Este martes 27 de enero, la Sala Plena del Tribunal Superior de Bogotá se reunió para definir la hoja de ruta que aplicará para resolver las apelaciones de medidas de aseguramiento impuestas a los exministros Ricardo Bonilla (exministro de Hacienda) y Luis Fernando Velasco (exministro del Interior), funcionarios del gobierno Petro detenidos preventivamente por su presunta participación en el entramado de corrupción para desfalcar la Unidad Nacional para la Gestión del Riesgo de Desastres (UNGRD).
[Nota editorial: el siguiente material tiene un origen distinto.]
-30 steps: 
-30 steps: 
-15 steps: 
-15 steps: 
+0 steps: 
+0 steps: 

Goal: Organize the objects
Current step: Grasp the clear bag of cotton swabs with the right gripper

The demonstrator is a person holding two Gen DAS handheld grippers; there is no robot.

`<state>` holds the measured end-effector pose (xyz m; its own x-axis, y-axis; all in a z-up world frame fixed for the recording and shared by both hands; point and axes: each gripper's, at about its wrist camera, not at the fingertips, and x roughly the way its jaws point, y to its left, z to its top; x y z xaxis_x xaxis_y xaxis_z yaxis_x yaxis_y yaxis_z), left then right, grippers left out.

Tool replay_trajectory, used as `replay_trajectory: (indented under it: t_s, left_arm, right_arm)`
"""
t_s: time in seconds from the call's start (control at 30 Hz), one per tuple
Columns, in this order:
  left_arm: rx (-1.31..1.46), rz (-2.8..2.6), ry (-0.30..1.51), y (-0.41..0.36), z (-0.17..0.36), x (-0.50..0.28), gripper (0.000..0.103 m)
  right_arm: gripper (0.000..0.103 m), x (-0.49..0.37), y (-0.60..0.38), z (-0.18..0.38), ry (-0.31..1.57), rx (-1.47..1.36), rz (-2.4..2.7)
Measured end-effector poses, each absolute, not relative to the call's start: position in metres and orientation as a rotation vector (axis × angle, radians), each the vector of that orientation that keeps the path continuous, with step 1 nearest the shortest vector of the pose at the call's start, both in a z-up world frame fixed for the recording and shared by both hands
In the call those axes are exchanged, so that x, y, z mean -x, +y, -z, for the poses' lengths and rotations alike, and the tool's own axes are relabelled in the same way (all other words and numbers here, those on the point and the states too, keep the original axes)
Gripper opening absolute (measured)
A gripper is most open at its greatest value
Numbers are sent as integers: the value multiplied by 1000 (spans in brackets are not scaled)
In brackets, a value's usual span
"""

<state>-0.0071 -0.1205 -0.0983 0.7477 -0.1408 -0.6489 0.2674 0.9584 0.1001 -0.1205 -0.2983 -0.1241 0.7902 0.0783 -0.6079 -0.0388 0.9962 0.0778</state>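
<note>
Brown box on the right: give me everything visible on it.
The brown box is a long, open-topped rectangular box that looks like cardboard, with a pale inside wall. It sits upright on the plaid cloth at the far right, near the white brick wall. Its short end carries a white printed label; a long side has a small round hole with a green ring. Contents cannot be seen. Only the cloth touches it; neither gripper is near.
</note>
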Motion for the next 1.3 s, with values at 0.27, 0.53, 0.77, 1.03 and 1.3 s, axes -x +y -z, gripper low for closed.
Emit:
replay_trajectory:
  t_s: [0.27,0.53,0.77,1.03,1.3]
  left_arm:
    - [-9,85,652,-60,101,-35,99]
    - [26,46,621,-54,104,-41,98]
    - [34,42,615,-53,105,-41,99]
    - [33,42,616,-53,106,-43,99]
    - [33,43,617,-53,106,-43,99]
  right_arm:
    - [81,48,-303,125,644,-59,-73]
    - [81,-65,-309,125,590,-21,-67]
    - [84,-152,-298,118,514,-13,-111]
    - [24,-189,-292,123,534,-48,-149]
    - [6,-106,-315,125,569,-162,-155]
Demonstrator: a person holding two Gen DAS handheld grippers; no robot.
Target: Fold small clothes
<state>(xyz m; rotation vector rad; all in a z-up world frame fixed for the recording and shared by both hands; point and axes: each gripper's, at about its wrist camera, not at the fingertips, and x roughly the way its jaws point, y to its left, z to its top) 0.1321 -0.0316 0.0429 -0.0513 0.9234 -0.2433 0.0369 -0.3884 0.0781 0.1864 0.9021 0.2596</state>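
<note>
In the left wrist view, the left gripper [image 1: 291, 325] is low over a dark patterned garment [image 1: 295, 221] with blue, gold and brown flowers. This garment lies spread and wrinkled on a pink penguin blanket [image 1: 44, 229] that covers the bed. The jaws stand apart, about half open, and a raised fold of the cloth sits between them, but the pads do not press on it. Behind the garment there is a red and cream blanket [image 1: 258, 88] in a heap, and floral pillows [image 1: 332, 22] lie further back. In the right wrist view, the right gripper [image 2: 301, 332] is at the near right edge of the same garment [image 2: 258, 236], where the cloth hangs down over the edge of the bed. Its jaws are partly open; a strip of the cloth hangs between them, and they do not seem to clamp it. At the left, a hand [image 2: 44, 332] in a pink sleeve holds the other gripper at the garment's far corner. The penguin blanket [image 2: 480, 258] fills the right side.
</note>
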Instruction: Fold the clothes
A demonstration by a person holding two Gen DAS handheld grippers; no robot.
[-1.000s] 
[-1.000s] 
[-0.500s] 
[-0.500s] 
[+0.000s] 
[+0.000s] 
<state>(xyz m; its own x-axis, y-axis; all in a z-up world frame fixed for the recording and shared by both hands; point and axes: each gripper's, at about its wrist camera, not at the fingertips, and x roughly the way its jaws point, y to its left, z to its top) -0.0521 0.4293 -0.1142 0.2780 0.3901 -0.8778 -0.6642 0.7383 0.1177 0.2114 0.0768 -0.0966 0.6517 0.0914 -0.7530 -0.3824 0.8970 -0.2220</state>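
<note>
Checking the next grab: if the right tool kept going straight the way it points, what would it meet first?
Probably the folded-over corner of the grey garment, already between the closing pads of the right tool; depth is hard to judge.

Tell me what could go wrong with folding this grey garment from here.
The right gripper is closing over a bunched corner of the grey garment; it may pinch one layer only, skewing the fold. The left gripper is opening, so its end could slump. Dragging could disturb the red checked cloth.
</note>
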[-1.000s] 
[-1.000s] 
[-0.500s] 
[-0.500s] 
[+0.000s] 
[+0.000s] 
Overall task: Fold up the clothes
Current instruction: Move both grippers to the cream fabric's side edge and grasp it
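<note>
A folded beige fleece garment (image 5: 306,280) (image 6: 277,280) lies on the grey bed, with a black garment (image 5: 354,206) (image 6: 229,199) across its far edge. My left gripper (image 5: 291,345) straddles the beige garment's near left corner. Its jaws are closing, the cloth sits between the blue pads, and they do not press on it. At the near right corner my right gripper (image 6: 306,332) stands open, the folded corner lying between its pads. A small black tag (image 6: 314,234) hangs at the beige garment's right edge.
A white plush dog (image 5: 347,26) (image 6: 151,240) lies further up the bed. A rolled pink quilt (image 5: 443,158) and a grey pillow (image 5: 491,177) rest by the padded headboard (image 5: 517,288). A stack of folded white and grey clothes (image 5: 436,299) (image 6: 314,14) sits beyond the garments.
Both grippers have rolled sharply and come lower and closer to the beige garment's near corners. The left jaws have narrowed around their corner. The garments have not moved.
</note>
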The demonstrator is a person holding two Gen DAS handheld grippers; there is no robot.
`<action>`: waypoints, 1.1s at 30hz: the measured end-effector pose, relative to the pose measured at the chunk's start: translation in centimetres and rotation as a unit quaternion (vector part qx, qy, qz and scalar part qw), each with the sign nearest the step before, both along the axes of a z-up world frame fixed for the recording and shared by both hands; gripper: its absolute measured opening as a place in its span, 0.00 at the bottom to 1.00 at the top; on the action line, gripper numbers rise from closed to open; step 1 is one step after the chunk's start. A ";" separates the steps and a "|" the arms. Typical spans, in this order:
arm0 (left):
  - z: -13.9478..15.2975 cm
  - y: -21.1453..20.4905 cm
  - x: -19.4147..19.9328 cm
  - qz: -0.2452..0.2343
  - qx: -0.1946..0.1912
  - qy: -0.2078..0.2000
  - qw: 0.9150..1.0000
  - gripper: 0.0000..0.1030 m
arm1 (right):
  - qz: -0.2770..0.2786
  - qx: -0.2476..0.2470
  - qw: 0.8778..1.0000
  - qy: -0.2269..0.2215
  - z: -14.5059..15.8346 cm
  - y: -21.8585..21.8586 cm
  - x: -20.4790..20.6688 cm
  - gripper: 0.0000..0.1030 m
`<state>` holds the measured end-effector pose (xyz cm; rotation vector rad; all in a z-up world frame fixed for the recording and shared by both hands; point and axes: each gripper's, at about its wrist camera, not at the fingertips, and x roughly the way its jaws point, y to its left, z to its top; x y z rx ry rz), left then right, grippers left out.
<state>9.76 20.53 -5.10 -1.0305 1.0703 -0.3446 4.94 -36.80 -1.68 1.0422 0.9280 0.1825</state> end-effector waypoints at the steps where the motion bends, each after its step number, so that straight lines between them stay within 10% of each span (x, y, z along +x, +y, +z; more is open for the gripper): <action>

La decisión del Tribunal es crucial porque establece jurisprudencia sobre procedimientos que se seguirán para resolver apelaciones cuando se trata de funcionarios aforados, aplicando la reciente Ley 2477 de 2025 que modificó competencias judiciales en estos casos. Los magistrados deben determinar aspectos como plazos para presentación de argumentos, términos para resolver las apelaciones, y garantías procesales que deben respetarse considerando la condición de aforados de los procesados.
El caso representa uno de los escándalos de corrupción más graves del gobierno Petro, involviendo presunto desvío de miles de millones de pesos destinados a atención de emergencias y desastres naturales. Las investigaciones han revelado una red compleja que operaba desde la UNGRD dirigiendo recursos públicos hacia contratistas favorecidos mediante procedimientos irregulares, con presunta participación de funcionarios de alto nivel que facilitaban, encubrían o se beneficiaban directamente del esquema.
El próximo 29 de enero está programada la audiencia de acusación contra otra de las presuntas cabezas del entramado, continuando el calendario judicial de un caso que marcará 2026 con múltiples diligencias, revelaciones y potencialmente nuevas capturas a medida que avancen investigaciones.